Decision of the questions presented by this appeal is controlled by the principles announced in Winston-Salem v. R. R., 248 N.C. 637, 105 S.E. 2d 37. In that case the North Carolina Supreme Court held that a city ordinance of Winston-Salem requiring a railroad to bear the entire cost of reconstructing an overpass to accommodate the widening of the street below was unconstitutional as an unreasonable exercise of the police power, under the circumstances of that case. In that case the City had sought mandamus to enforce the challenged ordinance. In the present case, in very similar factual circumstances, the City seeks a declaratory judgment to ascertain its power to impose the entire costs upon the railroad. Pursuant to a written agreement between the parties the new overpass has been constructed by the defendant railway company, the City has reimbursed the railway its costs thereby incurred, and the parties have submitted to the Court for determination the question of which of them must ultimately bear the expense. A bona fide justiciable controversy being presented, the Declaratory Judgment Act, G.S., Chap. 1, Art. 26, offers an appropriate procedure for resolving the conflict. In deciding the extent of the plaintiff City’s power in the case before us we are guided by the same standards and principles as was the Court in the Winston-Salem case, i.e., whether under all existing circumstances the City’s exercise of the police power is reasonably calculated to accomplish a purpose falling within the legitimate scope of the power without burdening unduly the person or corporation affected. 16 Am. Jur. 2d, Constitutional Law, § 277, p. 537. Reasonableness in this context is a matter to be determined by the Court, Durham v. R. R., 185 N.C. 240, 117 S.E. 17, and is said to be based on human judgment, natural justice, and common sense in view of all the facts and circumstances, Bonnett v. Vallier, 136 Wis. 193, 116 N.W. 885; 16 Am. Jur. 2d, Constitutional Law, § 278, p. 539.

As noted in Winston-Salem v. R. R., supra, the standard of reasonableness by which exercise of the police power is tested does not change, but changed conditions as they evolve may bring the subject matter in question within the operation of approved testing principles of reasonableness or remove it therefrom. The effects of exercise of the police power in particular situations may vary as social, economic and political conditions change; therefore, what was once a proper exercise of such power may later become arbitrary and unreasonable as a result of changed conditions and circumstances.
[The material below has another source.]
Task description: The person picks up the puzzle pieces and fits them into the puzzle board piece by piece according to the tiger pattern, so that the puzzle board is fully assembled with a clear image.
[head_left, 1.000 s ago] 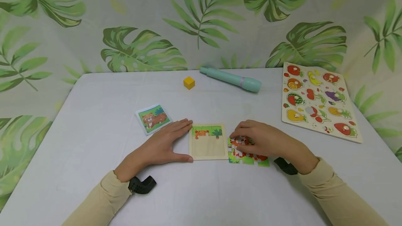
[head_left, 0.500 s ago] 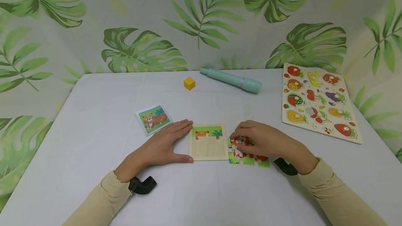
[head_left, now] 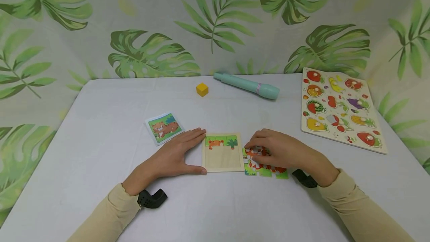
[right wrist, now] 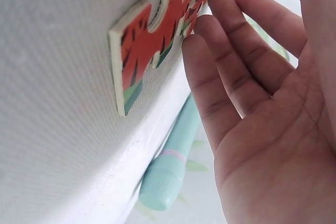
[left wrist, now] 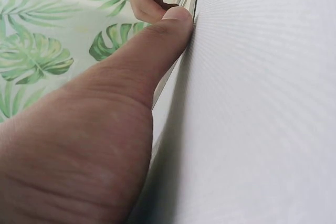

In Winston-Salem v. R. R., supra, the Court found that conditions which in earlier years might have brought the attempted exercise of the police power by the City within the testing standard of reasonableness, and which had supported earlier Court decisions so holding, had so changed that exercise of the power had become no longer reasonable and therefore no longer compatible with constitutional requirements of due process. Under the special facts and all the surrounding circumstances of the present case, we reach the same conclusion and for essentially the same reasons emphasized by the Supreme Court in Winston-Salem v. R. R., supra.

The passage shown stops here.